Chris - What makes the difference between whether we end up with a planet a bit like the Earth or one that's made of gas, like Jupiter? How does that happen?
Michael - Well, even to form a planet like Jupiter you need to start with a core that probably looks similar to a few-to-ten-times the mass of the Earth. The processes that lead from those tiny dust grains up to pebbles and boulders and things like the Earth take a certain amount of time. If you can get ten Earth masses of rocky material together about the distance of Jupiter from its sun before the gas goes away you have the potential to serve as a focal point, a nucleation site if you will of swarming and gathering the gas together. If that process takes too long and the gas is blown away before it can happen you might not have a Jupiter. Earth-like planets, we think, form anyway. Whether there is or isn't gas there you can still over a more leisurely period of time - 10, 30, 40, 50 million years - form rocky planets. We think that's one reason why we're seeing evidence of planet formation like rocky planets like Earth much more common[ly] than the evidence so far that we see for gas giant planets.
Chris - Is there any kind of magic formula where you always end up with planets that are certain sizes or are you now finding that in fact it's just a mixed bag?
Michael - Much more so a mixed bag. Our idea of planet formation suggests that it's messy. It's a very complex process. We think that's what leads to the large diversity of planetary systems that we see around stars like the sun.
Chris - How does that effect our prospects of finding another Earth-like planet out there somewhere?
Michael - Well, as I said, we think our research suggests that planets like Earth could be very common. Like Earth simply means that they're rocky and that they're relatively close to their host star. Exact analogues are probably rare but what is it about the Earth that gives the possibility for the emergence of life? That's what all of us would really like to know. It would help us to better assess whether the sixty per cent of sun-like stars that we think might be forming terrestrial planets, whether those rocky planets could be places where life could develop.
Chris - Do you know what those magic ingredients are?
Michael - The elemental compositions that lead to life? Well, have a favourite word that we use in the emerging interdisciplinary field of astrobiology that's CHONSP: carbon, hydrogen, oxygen, sulphur, nitrogen and phosphorous.
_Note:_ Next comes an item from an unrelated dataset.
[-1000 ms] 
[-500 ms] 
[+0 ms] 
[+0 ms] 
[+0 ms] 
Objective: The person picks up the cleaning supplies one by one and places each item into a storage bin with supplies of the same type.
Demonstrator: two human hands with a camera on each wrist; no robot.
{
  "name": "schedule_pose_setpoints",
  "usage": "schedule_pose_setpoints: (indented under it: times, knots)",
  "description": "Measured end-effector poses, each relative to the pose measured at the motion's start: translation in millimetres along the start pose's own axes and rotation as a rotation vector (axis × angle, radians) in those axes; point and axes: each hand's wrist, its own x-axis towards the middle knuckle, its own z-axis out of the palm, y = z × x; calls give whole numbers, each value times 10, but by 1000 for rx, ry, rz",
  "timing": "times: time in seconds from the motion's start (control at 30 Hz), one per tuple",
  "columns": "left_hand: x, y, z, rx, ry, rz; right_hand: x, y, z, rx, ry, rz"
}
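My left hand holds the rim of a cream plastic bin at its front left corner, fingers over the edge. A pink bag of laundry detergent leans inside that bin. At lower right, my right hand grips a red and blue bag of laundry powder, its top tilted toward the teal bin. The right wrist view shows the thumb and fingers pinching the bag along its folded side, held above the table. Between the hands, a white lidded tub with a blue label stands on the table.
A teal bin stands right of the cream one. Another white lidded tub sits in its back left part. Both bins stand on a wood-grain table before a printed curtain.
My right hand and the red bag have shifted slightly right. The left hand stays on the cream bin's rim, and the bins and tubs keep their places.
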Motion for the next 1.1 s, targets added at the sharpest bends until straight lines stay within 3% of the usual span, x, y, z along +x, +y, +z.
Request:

Those are the elements, the stuff of life that leads to the biochemistry of life.
Chris - Is it, based on your measurements, likely that most of these rocky worlds that form around planets will have a fairly even smattering of those or are there special accumulations of certain things in certain places that happen?
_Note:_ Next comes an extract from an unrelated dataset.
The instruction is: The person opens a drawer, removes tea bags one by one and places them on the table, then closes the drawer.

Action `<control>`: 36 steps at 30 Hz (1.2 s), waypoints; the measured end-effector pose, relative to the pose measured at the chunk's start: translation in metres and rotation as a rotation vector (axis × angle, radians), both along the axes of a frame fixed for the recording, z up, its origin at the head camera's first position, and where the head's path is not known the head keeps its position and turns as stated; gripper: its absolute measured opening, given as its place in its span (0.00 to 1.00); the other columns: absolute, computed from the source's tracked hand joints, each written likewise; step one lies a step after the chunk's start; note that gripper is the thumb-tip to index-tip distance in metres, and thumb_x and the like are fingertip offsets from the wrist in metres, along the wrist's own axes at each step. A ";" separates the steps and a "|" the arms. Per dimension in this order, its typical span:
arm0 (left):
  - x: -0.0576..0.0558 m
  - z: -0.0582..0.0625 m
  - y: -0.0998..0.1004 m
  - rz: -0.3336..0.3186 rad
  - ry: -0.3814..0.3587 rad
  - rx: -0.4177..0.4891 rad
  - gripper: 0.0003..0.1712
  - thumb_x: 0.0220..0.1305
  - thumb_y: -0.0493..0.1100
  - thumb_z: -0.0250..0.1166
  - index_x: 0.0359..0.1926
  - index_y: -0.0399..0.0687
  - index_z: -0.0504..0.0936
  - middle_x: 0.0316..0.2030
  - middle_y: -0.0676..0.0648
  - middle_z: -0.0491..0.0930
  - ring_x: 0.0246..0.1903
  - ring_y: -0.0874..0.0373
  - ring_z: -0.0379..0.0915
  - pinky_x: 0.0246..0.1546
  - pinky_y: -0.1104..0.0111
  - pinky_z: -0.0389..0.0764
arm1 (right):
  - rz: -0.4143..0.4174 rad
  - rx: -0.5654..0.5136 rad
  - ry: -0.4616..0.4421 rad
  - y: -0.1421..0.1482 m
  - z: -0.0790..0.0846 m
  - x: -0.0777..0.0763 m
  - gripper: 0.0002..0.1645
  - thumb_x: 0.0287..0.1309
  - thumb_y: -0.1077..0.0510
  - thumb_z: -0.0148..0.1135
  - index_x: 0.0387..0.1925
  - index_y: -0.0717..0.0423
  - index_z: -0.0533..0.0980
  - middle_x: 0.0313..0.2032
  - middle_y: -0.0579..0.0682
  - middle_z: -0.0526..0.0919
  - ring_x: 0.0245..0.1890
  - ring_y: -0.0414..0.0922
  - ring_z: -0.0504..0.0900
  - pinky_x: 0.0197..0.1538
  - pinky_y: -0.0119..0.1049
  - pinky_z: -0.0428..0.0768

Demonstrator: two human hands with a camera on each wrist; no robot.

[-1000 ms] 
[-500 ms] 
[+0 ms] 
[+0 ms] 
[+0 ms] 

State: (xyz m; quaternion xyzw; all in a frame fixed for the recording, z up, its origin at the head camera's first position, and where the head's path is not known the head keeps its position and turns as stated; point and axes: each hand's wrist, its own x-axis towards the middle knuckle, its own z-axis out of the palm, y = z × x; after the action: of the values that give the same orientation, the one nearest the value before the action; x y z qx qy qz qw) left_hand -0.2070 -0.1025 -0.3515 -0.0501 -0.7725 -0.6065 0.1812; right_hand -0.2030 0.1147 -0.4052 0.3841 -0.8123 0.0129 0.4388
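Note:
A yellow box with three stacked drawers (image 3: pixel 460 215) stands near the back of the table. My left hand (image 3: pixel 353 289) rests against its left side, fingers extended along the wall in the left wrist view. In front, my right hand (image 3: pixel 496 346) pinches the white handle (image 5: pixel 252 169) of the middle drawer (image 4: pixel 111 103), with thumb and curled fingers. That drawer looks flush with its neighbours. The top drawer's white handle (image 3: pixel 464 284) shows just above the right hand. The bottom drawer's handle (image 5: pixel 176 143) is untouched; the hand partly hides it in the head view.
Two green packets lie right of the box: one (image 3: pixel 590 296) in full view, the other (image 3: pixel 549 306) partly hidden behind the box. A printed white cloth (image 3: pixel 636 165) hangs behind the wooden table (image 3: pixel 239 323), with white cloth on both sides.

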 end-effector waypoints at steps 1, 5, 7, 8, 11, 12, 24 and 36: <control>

Michael - The chemistry of forming planetary systems is very complicated. We believe in a general way that the farther out you go the more likely you are to retain the carbon, nitrogen and oxygen in icy materials that could be very important to the emergence of life. In the inner part it's a bit of a mixed bag. The chemistry and the dynamics are so complex I can imagine a wide range of compositions for terrestrial planets.
Chris - Is it just stars a bit like our sun that we think give the best prospects for the evolution of life? Could we just be looking at any old star and hope to find some life there?
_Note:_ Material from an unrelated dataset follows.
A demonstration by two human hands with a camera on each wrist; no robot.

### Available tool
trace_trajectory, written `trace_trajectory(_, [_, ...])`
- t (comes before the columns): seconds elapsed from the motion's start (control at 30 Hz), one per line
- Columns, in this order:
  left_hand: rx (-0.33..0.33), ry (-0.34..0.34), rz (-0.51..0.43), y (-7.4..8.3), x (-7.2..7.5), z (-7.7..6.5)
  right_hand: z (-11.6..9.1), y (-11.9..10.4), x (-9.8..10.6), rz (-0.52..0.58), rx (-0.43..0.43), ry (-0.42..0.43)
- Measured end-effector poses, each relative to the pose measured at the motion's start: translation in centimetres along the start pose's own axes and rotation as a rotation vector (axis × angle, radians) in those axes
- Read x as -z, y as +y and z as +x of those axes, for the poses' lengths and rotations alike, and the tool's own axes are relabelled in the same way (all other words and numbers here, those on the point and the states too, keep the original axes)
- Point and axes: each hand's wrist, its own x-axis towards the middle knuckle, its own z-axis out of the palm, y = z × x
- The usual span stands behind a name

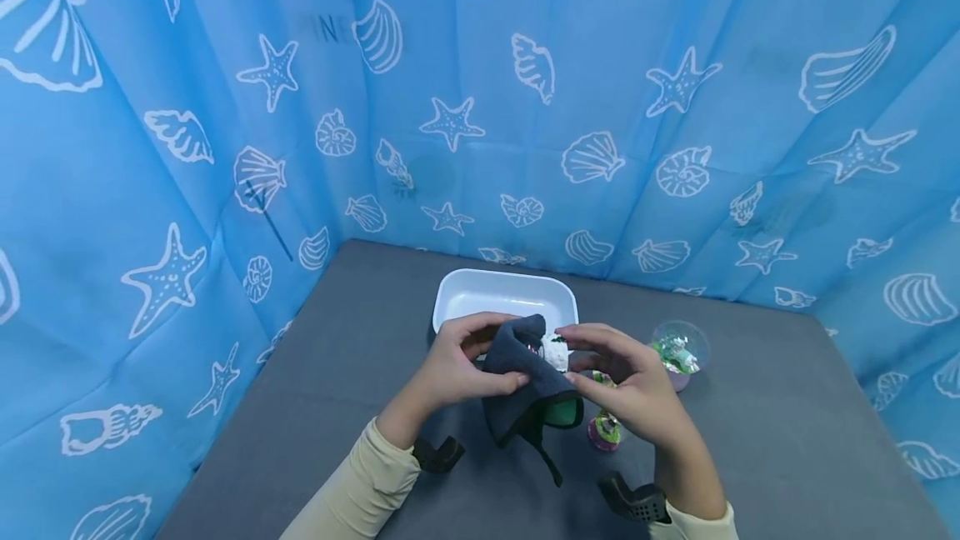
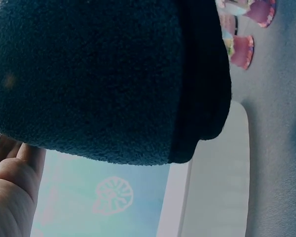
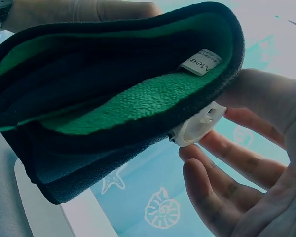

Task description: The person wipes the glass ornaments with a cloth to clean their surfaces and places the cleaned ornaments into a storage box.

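Note:
A dark grey towelling cloth [image 1: 517, 365] with black edging, a green inner side [image 3: 138, 101] and a white label [image 3: 202, 62] is held between both hands. My left hand [image 1: 468, 361] grips it from the left, thumb on the near face. Partly wrapped in it is a small object with a white round base [image 3: 202, 123]; the rest of it is hidden by the cloth. My right hand [image 1: 626, 369] pinches this white base between thumb and fingers at the cloth's right edge. In the left wrist view the cloth covers most of the left hand [image 2: 12, 187].
A white rectangular tray [image 1: 506, 280] lies behind the hands. To the right stands a clear-domed ornament [image 1: 681, 348] with a purple base, and a smaller ornament [image 1: 604, 432] with a pink base sits below the right hand. A blue shell-print curtain [image 1: 450, 190] borders the grey table [image 1: 360, 307].

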Motion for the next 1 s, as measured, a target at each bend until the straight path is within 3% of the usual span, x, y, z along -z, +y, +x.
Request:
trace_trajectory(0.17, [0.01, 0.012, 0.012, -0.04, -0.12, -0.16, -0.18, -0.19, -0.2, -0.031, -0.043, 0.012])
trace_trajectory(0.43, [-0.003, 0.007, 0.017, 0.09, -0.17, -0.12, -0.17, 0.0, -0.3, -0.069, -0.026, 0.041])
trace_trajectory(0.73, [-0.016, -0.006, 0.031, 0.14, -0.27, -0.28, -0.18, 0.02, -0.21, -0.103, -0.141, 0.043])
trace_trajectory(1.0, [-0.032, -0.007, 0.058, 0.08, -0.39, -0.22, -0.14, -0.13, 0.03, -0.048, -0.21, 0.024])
Michael - I think in our ignorance we focus on things we know. We only know of one planet that has given rise to life so we focus on terrestrial planets and we focus on stars like the sun. Again, in our ignorance that's what we know. I think over the years we're getting a sense that our perspective is a bit myopic. We need to step back and look at the formation and evolution of planetary systems around a whole host of stars. We shouldn't forget that the very first planets were discovered around the dead remnant of a very massive star, a pulsar. The first rocky terrestrial planets were in fact found in such an extremely exotic environment. As we learn more about how planets could form around stars much less massive than the sun, the cold, red end dwarfs: those are the most common stars in the Milky Way galaxy and if they are suitable places for life then life could be more common than we even could imagine.
Chris - I have to ask you to speculate with that point. What do you think the chances are during your professional life that we're going to find it?
Michael - I don't know. What I do know is that in the coming decades we will learn a tremendous amount about how common Earth-like planets are around stars like the sun. Whether or not we detect the biochemical signatures of disequilibrium which is really the stuff of life in the atmospheres of planets around other stars I can't venture a guess. I do believe that the biochemical origins of life will remain one of the key problems in science for the next century.
11:30 - ExoMars and Manned Mars Missions
ExoMars and Manned Mars Missions
with Dr John Bridges, University of Leicester
John - So here we have the ExoMars engineering prototype. Six-wheel drive rugged all-terrain vehicle which can go up and down 45 degree slopes and over large boulders. Ideal for Mars. We're developing the science instruments like the stereo cameras so we can build up three-dimensional views of Mars' surface and look at the rocks and decide how they forms.
Meera - Will it be taking any actual samples and analysing them?
John - It has about 25kg of science instruments: different spectrometers to look at the chemical compositions of the rocks and the mineralogy so we can find chemical and mineral signatures or water on Mars or life on Mars. This is a real motivational factor for scientists and, I think, really the population at large to ask the big question - was there ever life elsewhere in the solar system? If we're going to address that question we need rovers like this with lots of science instruments.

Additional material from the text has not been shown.